* Work item: Once you find the line with "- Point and" in the data that follows, repeat it and every line after it exactly, through the line with "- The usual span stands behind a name".

########

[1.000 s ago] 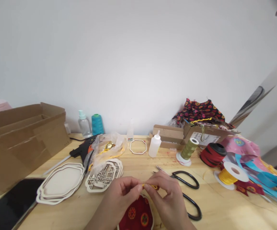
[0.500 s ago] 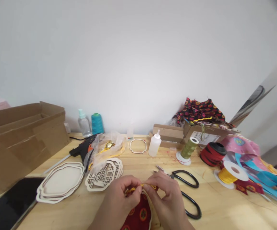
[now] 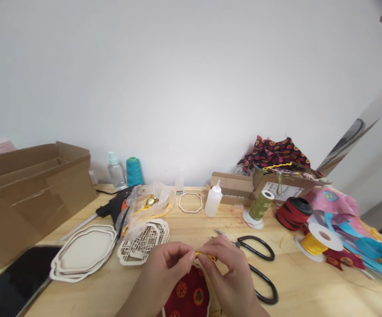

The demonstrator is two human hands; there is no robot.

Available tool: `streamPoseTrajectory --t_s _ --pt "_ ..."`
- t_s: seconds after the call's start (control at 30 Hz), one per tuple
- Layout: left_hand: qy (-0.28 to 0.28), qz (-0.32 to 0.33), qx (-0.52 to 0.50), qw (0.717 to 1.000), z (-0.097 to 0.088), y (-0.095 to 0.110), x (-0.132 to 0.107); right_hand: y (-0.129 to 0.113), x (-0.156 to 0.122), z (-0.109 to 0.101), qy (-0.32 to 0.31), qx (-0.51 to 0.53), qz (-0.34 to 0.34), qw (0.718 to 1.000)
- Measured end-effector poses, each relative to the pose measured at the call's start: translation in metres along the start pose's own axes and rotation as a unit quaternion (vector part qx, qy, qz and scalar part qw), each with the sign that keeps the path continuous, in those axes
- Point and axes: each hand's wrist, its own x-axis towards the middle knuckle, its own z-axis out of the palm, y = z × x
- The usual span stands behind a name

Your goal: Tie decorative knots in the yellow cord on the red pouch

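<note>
Both hands (image 3: 199, 268) pinch a thin yellow cord (image 3: 207, 256) above a round red patterned fabric piece (image 3: 188, 296).

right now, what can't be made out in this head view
In the head view:
Yellow cord: mostly hidden inside the pinch of the left hand and right hand.
Red fabric piece: lower part cut off by the bottom edge.
Scissors: blades partly behind the right hand.
Box label: print too small to read.
Phone: cut off by the bottom-left corner.

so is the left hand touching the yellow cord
Touching. In the head view the left hand pinches one end of the yellow cord; the right hand pinches the other.
</note>
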Motion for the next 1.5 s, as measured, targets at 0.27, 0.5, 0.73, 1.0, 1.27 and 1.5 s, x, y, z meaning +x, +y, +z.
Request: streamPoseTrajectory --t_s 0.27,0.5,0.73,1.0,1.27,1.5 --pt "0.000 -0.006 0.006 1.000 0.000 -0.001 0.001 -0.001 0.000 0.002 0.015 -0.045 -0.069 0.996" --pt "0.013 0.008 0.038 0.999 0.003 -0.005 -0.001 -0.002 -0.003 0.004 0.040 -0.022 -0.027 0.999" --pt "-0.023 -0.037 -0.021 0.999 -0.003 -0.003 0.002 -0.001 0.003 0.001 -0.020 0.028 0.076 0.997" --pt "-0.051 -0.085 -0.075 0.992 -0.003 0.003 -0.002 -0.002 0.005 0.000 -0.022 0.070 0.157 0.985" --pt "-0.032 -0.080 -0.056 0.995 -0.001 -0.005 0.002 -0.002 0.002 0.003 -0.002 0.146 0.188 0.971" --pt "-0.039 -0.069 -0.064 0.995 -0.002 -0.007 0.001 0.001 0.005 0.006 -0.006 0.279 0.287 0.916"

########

* Exercise response:
- Point and axes: each hand's wrist, its own x-axis towards the middle knuckle, its own z-axis out of the palm, y = z × x
- The usual span stands behind a name

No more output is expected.